Task goal: The lines below must be transcribed exactly as given, with the images removed.

Given data:
--------------------

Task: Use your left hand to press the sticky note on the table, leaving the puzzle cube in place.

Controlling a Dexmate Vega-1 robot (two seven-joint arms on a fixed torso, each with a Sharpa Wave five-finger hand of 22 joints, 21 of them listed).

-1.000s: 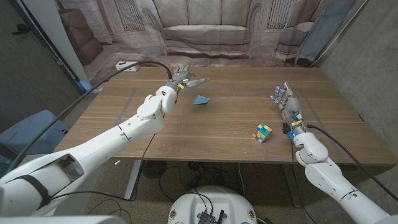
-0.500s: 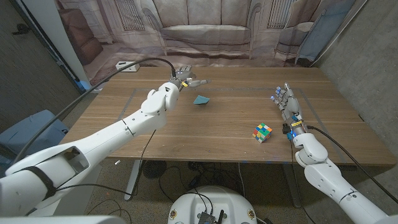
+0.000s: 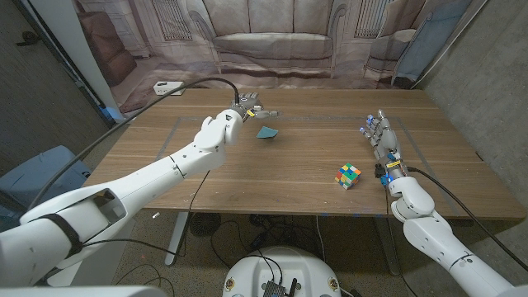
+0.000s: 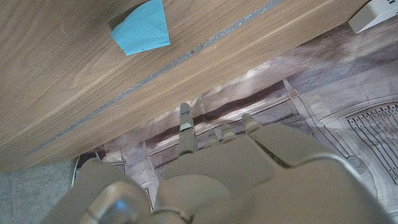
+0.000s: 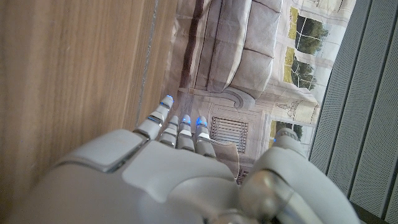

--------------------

Exercise output:
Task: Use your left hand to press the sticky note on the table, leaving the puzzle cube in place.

Controlling a Dexmate Vega-1 robot (two seven-joint arms on a fixed torso, each with a Sharpa Wave five-finger hand of 22 joints, 21 of them listed).

-1.000s: 
-0.500s: 
+0.000s: 
+0.000s: 
+0.000s: 

No more work is needed for this exercise.